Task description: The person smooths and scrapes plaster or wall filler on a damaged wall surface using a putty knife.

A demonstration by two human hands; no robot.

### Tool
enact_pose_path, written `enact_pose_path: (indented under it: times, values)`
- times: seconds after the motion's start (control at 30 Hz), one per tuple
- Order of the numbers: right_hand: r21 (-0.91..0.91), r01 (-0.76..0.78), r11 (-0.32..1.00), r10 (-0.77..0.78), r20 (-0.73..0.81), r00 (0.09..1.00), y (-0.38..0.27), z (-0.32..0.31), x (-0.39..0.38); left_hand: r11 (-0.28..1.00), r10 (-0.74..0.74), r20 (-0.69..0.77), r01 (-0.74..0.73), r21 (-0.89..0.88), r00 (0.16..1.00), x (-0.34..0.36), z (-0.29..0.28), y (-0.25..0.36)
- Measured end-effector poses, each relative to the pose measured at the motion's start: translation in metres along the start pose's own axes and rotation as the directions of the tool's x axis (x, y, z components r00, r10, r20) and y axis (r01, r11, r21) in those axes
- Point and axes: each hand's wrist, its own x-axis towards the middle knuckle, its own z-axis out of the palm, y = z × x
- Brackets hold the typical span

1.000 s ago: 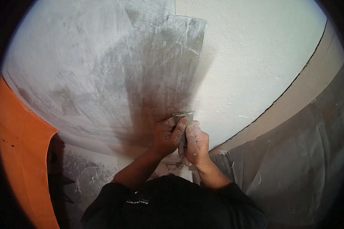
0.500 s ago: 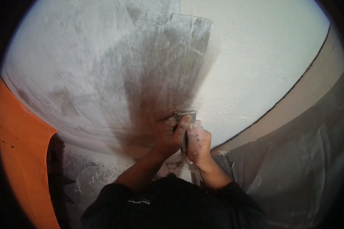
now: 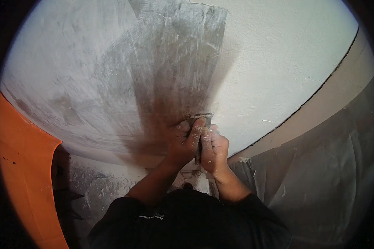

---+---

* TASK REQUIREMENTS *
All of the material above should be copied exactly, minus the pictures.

* RESPONSE BOX *
Task description: The person smooths and scrapes plaster or wall filler on a damaged wall surface using a putty knife.

A demonstration by two human hands; no robot.

### Tool
enact_pose_path, written `enact_pose_path: (indented under it: times, values)`
- times: seconds after the motion's start (control at 30 Hz), one per tuple
- Order of the numbers: right_hand: r21 (-0.91..0.91), r01 (-0.76..0.78), r11 (-0.32..1.00), r10 (-0.77..0.78), r20 (-0.73..0.81), r00 (0.09..1.00), y (-0.38..0.27), z (-0.32..0.31), x (-0.39..0.38); left_hand: r11 (-0.28..1.00), r10 (-0.74..0.74), r20 (-0.69..0.77), r01 (-0.74..0.73), r21 (-0.89..0.88), r00 (0.16..1.00), x (-0.34..0.36), z (-0.29..0.28), y (-0.25..0.36)
- Measured end-effector poses, each relative to the pose measured at the motion's start: translation in metres along the start pose's own axes and rotation as the directions of the tool's x axis (x, y, z components r00, r10, r20) and y axis (r01, r11, r21) in those axes
- Point and axes: each hand's wrist, its own x-axis towards the middle knuckle, its own z-axis out of the palm, y = z × x
- Brackets hold the typical span

1.000 s ago: 
0.500 s ago: 
now: 

Nothing else belongs in this answer.